Proponents tout productivity gains, economic growth, national competitiveness against China, and indirect ag tech benefits such as AI for precision farming and yield prediction. Some data centers bring jobs and tax revenue, though often fewer high-wage ones than promised after construction.
But the ledger is imbalanced. Farmers lose water rights and land in practice. Energy prices rise for households and operations. Environmental strain mounts. The growth often means more GDP on paper while hollowing out productive agricultural capacity and resilience. AI’s transformative promises, curing disease, solving climate issues, or supercharging efficiency, remain speculative and unevenly distributed. Much of the compute power fuels advertising, surveillance, content generation, and financial speculation rather than revolutionary breakthroughs accessible to Main Street or the farm.

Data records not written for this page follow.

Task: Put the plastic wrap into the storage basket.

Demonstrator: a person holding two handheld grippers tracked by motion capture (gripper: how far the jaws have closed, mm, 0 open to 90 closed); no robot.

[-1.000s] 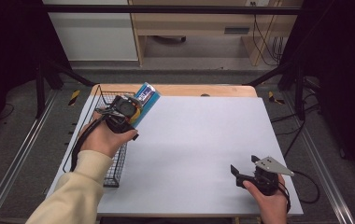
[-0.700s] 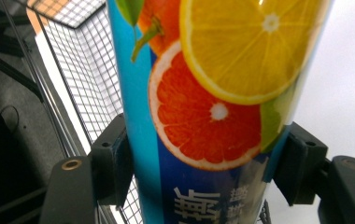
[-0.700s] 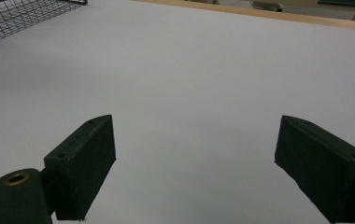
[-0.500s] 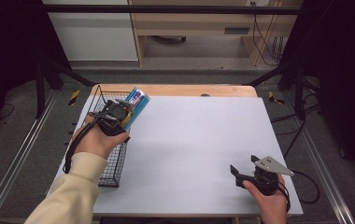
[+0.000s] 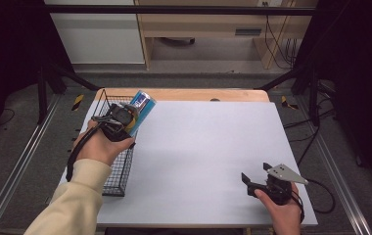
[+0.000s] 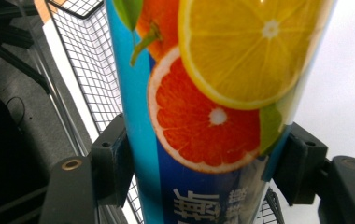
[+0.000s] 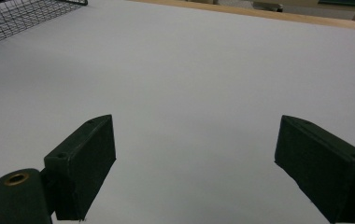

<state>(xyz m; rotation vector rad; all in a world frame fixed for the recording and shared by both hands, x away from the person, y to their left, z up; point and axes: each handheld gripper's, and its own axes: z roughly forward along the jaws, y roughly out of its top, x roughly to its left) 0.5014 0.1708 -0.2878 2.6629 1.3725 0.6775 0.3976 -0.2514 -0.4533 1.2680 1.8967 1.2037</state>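
Note:
A tall blue can printed with orange and lemon slices is held tilted above the far end of a black wire basket. My left gripper is shut on it. In the left gripper view both black pads press the sides of the can, with the basket mesh behind. My right gripper rests near the table's front right, held by a hand. Its jaws stand wide apart in the right gripper view, with nothing between them.
The basket stands along the left edge of the pale grey table, whose wooden far edge shows behind it. A corner of the basket appears at the top left of the right gripper view. Metal rails run along both sides of the table.
My left hand has carried the can a little to the left and nearer, over the basket. The right gripper has stayed where it was.

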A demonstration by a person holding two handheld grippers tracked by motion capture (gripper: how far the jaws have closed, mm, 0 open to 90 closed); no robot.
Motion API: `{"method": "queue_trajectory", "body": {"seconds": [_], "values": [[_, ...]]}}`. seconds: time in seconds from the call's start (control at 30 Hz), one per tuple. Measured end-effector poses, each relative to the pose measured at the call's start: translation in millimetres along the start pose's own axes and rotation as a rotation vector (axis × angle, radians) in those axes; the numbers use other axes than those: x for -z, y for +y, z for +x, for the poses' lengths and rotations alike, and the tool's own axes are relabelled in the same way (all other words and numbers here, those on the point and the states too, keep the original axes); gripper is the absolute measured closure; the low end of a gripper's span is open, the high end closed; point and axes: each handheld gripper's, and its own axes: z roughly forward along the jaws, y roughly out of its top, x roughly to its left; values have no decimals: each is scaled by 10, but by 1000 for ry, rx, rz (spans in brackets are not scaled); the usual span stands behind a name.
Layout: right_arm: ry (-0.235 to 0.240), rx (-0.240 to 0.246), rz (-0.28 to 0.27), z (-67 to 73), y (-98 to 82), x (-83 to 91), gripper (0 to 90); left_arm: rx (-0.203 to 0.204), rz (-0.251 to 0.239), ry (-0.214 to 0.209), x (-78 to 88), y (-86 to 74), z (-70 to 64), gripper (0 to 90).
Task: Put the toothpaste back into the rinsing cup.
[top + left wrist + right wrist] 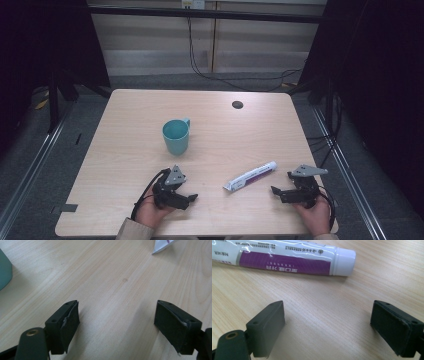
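Observation:
A teal mug point(176, 136) stands upright near the middle of the light wooden table point(135, 107), handle toward the back right. A white and purple tube point(250, 176) lies flat at the front right, cap toward the right. My left gripper point(189, 190) rests at the front left, jaws open and empty, pointing right toward the tube's flat end point(162, 245). In the left gripper view point(117, 312) the mug's side point(3, 270) is at the far left. My right gripper point(281, 183) sits just right of the tube, open and empty. The tube point(287, 258) lies just beyond its jaws point(328, 315).
A dark round hole point(237, 104) sits in the table's back right. Cables point(200, 70) hang behind the table's far edge. Metal rails point(30, 165) run along both sides on the floor. Bare wood lies between the mug and both grippers.

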Motion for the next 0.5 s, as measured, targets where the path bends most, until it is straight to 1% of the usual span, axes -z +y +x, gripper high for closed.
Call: {"method": "queue_trajectory", "body": {"seconds": [0.1,0.2,0.23,0.27,0.33,0.37,0.4,0.43,0.47,0.5], "values": [[0,-2,6,1,8,0,113,-1,3,1,2,1,0,197],[6,0,51,6,64,1,133,0,3,1,2,1,0,197],[20,21,74,2,101,-3,151,0,0,0,0,0,1,197],[33,29,91,-1,126,-4,151,0,3,0,2,1,1,197],[35,70,135,11,188,-1,150,0,0,-2,0,0,1,197],[35,70,135,11,188,-1,150,0,0,-2,0,0,1,197],[40,136,161,39,253,16,150,1,1,-5,1,0,4,197],[51,160,175,52,286,21,151,0,1,-5,1,0,4,197],[51,160,175,52,286,21,151,0,1,-5,1,0,4,197],[55,184,188,62,316,25,150,0,1,-7,0,0,4,197]]}}
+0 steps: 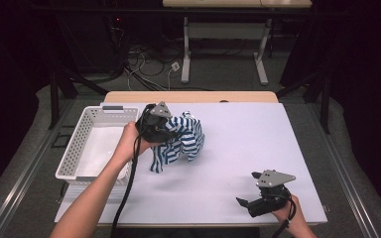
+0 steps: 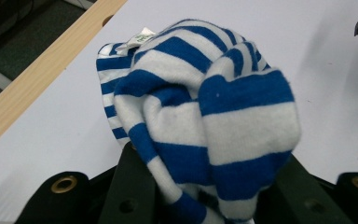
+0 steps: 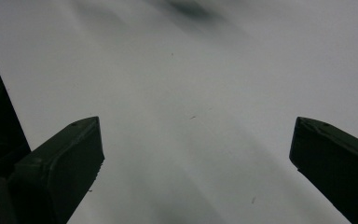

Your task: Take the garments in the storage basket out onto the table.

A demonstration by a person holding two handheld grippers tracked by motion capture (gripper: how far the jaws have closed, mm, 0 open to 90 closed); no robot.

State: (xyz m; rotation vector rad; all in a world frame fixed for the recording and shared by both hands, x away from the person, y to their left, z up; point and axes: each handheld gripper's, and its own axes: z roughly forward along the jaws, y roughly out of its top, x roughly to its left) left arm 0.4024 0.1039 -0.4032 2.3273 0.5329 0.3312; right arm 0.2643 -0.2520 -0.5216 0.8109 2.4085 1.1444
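My left gripper (image 2: 205, 205) pinches the striped cloth (image 1: 181, 141), lifted just right of the basket (image 1: 72, 158); probably basket-bound, not yet in. My right gripper (image 1: 248, 203) rests spread at five o'clock.

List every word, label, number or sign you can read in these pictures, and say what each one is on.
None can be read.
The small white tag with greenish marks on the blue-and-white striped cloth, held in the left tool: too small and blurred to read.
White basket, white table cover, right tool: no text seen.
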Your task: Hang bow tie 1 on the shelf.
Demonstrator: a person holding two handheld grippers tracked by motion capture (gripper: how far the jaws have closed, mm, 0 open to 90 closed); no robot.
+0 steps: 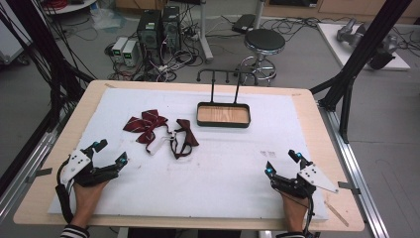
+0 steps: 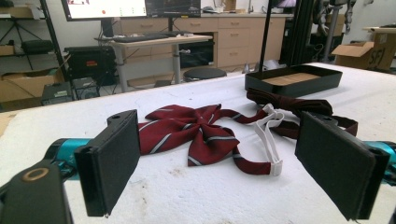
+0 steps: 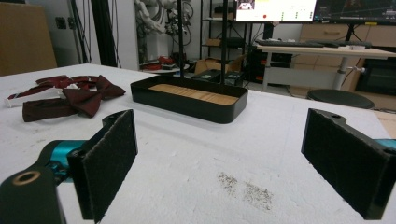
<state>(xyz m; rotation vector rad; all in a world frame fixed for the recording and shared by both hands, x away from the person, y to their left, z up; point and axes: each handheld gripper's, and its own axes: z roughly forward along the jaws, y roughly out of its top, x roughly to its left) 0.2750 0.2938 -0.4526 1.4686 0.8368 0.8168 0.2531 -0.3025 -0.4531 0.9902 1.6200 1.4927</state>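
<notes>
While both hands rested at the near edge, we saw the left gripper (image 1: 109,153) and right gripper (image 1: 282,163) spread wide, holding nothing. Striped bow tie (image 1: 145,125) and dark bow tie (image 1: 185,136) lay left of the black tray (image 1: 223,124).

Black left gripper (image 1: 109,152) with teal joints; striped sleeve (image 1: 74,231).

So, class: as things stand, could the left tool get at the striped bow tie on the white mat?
Probably yes. The left tool is open and faces the striped bow tie, with only bare white mat between them; the plain bow tie lies beyond it.
</notes>
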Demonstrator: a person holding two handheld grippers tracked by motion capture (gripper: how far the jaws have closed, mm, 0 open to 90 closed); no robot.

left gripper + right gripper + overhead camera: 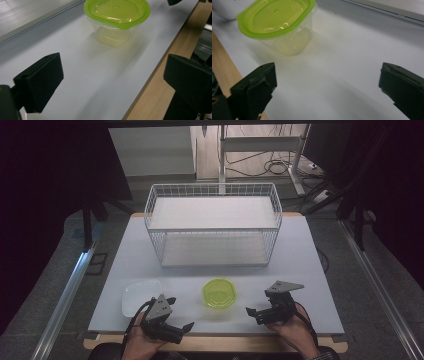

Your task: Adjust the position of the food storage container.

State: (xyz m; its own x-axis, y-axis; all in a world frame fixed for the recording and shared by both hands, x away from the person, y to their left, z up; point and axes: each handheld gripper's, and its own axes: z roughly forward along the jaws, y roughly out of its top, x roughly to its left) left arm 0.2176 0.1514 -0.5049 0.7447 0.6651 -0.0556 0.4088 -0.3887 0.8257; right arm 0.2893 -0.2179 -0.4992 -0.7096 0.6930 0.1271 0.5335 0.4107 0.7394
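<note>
Both hands rest low at the surface's (300,250) near edge, left claw (181,314) and right claw (252,314) spread empty, angled toward the green-lidded container (219,293).

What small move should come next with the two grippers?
Probably ease the right gripper forward toward the clear plastic container with the green lid. It stands untouched between both grippers on the white tabletop, and both the right and left gripper are open and empty.
</note>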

Meanwhile, the same financial giants influencing policy and markets via ownership stakes and voting power advocate for the infrastructure that accelerates these shifts. Ordinary investors in pensions may see some returns if AI delivers. But they also bear inflation, higher bills, and diminished food security risks if ag land and water are sacrificed.
Time for Pushback
America does not need to subsidize or socialize the downside of every hyperscale gamble. Data centers should internalize their full costs: pay market rates for water and power upgrades, site on non-prime land where possible, and forgo sweetheart tax deals that shift burdens to farmers and ratepayers. Genuine private investment is fine. Forcing retirement savings into financier-favored projects while externalizing harms is not.
BlackRock and Big Tech want the upside of the AI gold rush. They should bear more of the infrastructure risk and resource costs instead of preaching mandatory participation from the very people whose land, water, and wallets are already paying the price. The ag community has fought rezoning battles and resource grabs before. This latest frontier requires the same vigilance. Food production is not optional infrastructure. It is national security. Prioritizing server farms over soil and water is a dangerous inversion of values.